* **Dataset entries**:
▼

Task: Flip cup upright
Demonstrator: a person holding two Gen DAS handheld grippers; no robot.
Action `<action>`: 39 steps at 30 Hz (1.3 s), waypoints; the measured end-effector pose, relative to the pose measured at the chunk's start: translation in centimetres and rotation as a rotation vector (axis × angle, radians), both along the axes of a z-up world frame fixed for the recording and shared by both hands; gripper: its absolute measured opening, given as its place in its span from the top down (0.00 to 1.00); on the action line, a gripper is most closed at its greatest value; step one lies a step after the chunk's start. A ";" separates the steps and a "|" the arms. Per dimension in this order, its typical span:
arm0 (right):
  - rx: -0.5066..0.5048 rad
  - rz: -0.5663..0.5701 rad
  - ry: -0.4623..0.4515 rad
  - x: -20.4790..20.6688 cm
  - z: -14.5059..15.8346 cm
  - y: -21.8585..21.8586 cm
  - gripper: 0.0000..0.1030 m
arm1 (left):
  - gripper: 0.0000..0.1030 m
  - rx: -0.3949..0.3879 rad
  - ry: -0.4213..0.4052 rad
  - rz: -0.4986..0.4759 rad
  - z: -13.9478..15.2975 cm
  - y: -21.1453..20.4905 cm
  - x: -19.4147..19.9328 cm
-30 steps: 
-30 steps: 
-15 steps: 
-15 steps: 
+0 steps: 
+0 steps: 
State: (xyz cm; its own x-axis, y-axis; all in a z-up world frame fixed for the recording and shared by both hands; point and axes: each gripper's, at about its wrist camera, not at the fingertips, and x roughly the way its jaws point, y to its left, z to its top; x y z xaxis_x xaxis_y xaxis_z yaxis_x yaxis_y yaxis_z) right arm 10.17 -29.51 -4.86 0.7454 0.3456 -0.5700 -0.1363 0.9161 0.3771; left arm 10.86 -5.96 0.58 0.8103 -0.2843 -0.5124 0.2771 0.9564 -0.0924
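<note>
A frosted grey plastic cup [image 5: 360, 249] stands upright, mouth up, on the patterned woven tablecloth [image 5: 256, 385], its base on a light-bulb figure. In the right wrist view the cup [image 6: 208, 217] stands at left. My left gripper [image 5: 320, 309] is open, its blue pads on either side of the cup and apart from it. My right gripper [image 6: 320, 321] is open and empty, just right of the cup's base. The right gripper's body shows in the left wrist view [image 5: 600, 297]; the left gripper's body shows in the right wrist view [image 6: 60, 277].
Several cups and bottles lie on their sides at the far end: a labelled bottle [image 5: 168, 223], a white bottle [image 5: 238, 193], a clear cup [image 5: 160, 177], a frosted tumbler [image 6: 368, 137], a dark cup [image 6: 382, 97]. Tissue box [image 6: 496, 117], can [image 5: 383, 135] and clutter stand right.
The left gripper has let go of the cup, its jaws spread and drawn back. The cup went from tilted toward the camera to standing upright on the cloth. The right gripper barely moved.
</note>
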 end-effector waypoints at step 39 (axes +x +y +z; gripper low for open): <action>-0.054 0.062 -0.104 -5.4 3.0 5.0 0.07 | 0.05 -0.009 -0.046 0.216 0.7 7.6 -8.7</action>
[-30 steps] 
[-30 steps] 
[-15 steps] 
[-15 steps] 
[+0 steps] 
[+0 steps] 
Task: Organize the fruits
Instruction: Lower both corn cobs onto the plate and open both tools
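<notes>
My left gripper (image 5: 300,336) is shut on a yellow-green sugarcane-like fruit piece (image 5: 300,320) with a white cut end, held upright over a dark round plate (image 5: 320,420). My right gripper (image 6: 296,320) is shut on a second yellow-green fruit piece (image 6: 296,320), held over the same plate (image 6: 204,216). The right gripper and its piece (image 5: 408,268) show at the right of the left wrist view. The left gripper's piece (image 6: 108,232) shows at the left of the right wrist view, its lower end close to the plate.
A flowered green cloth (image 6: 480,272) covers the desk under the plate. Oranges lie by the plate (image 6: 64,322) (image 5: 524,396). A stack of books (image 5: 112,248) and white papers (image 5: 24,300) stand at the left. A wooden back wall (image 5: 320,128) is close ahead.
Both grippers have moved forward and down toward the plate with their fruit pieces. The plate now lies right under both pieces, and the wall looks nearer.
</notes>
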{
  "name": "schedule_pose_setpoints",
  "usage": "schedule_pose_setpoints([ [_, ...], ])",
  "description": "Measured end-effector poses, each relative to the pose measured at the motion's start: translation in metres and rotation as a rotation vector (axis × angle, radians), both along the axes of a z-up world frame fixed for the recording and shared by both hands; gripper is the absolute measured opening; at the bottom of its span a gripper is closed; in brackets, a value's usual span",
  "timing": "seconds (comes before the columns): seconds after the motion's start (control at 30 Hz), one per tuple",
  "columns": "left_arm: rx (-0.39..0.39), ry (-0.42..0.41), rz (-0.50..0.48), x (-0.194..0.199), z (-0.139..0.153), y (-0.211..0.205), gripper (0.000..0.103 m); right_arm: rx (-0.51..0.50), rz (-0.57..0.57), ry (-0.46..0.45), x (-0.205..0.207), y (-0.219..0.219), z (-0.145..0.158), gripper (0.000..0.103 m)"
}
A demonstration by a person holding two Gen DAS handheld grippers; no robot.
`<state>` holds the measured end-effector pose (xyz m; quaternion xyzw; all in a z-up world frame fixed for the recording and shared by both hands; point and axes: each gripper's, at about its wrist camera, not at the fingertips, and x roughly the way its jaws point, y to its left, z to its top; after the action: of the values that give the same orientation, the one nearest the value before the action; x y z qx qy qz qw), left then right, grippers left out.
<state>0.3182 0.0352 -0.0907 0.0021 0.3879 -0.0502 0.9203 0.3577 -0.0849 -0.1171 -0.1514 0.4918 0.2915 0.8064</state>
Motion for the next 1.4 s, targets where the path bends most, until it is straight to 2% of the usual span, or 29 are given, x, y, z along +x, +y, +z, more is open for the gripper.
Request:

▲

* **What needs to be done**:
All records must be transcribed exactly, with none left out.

* **Output of the task**:
Task: Flip cup upright
Demonstrator: a person holding two Gen DAS handheld grippers; no robot.
Action `<action>`: 39 steps at 30 Hz (1.3 s), waypoints; the measured end-effector pose, relative to the pose measured at the chunk's start: translation in centimetres and rotation as a rotation vector (axis × angle, radians), both along the axes of a z-up world frame fixed for the recording and shared by both hands; gripper: its absolute measured opening, given as its place in its span from the top down (0.00 to 1.00); on the action line, a gripper is most closed at its greatest value; step one lies a step after the chunk's start. A ";" separates the steps and a "|" the arms. Per dimension in this order, its typical span:
arm0 (right):
  - rx: -0.5066..0.5048 rad
  - rz: -0.5663..0.5701 rad
  - ry: -0.4623..0.4515 rad
  - x: -20.4790..20.6688 cm
  - z: -14.5059..15.8346 cm
  - y: -21.8585..21.8586 cm
  - gripper: 0.0000..0.1030 m
arm1 (left):
  - gripper: 0.0000..0.1030 m
  - rx: -0.3949..0.3879 rad
  - ry: -0.4213..0.4052 rad
  - rz: -0.4986..0.4759 rad
  - z: -13.9478..15.2975 cm
  - y: -21.1453..20.4905 cm
  - x: -19.4147..19.9328 cm
-30 steps: 
-30 steps: 
-15 steps: 
-15 steps: 
+0 steps: 
+0 steps: 
State: (xyz cm; its own x-axis, y-axis; all in a z-up world frame fixed for the recording and shared by both hands; point and axes: each gripper's, at about its wrist camera, not at the fingertips, and x roughly the way its jaws point, y to its left, z to its top; x y z xaxis_x xaxis_y xaxis_z yaxis_x yaxis_y yaxis_z) right arm 10.17 -29.51 -4.86 0.7454 0.3456 -0.5700 -0.1363 0.9161 0.3771; left arm 10.86 -5.96 0.58 0.8103 -0.2843 -0.5124 0.2771 0.9564 -0.0924
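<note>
A frosted grey plastic cup [image 5: 360, 249] stands upright, mouth up, on the patterned woven tablecloth [image 5: 256, 385], its base on a light-bulb figure. In the right wrist view the cup [image 6: 208, 217] stands at left. My left gripper [image 5: 320, 309] is open, its blue pads on either side of the cup and apart from it. My right gripper [image 6: 320, 321] is open and empty, just right of the cup's base. The right gripper's body shows in the left wrist view [image 5: 600, 297]; the left gripper's body shows in the right wrist view [image 6: 60, 277].
Several cups and bottles lie on their sides at the far end: a labelled bottle [image 5: 168, 223], a white bottle [image 5: 238, 193], a clear cup [image 5: 160, 177], a frosted tumbler [image 6: 368, 137], a dark cup [image 6: 382, 97]. Tissue box [image 6: 496, 117], can [image 5: 383, 135] and clutter stand right.
The left gripper has let go of the cup, its jaws spread and drawn back. The cup went from tilted toward the camera to standing upright on the cloth. The right gripper barely moved.
</note>
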 end-effector waypoints at step 39 (axes +x +y +z; gripper low for open): <action>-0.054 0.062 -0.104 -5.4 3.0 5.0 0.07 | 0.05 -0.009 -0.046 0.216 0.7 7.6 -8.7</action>
[-30 steps] 
[-30 steps] 
[-15 steps] 
[-15 steps] 
[+0 steps] 
[+0 steps] 
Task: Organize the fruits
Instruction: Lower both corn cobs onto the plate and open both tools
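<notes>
My left gripper (image 5: 300,336) is shut on a yellow-green sugarcane-like fruit piece (image 5: 300,320) with a white cut end, held upright over a dark round plate (image 5: 320,420). My right gripper (image 6: 296,320) is shut on a second yellow-green fruit piece (image 6: 296,320), held over the same plate (image 6: 204,216). The right gripper and its piece (image 5: 408,268) show at the right of the left wrist view. The left gripper's piece (image 6: 108,232) shows at the left of the right wrist view, its lower end close to the plate.
A flowered green cloth (image 6: 480,272) covers the desk under the plate. Oranges lie by the plate (image 6: 64,322) (image 5: 524,396). A stack of books (image 5: 112,248) and white papers (image 5: 24,300) stand at the left. A wooden back wall (image 5: 320,128) is close ahead.
Both grippers have moved forward and down toward the plate with their fruit pieces. The plate now lies right under both pieces, and the wall looks nearer.
</notes>
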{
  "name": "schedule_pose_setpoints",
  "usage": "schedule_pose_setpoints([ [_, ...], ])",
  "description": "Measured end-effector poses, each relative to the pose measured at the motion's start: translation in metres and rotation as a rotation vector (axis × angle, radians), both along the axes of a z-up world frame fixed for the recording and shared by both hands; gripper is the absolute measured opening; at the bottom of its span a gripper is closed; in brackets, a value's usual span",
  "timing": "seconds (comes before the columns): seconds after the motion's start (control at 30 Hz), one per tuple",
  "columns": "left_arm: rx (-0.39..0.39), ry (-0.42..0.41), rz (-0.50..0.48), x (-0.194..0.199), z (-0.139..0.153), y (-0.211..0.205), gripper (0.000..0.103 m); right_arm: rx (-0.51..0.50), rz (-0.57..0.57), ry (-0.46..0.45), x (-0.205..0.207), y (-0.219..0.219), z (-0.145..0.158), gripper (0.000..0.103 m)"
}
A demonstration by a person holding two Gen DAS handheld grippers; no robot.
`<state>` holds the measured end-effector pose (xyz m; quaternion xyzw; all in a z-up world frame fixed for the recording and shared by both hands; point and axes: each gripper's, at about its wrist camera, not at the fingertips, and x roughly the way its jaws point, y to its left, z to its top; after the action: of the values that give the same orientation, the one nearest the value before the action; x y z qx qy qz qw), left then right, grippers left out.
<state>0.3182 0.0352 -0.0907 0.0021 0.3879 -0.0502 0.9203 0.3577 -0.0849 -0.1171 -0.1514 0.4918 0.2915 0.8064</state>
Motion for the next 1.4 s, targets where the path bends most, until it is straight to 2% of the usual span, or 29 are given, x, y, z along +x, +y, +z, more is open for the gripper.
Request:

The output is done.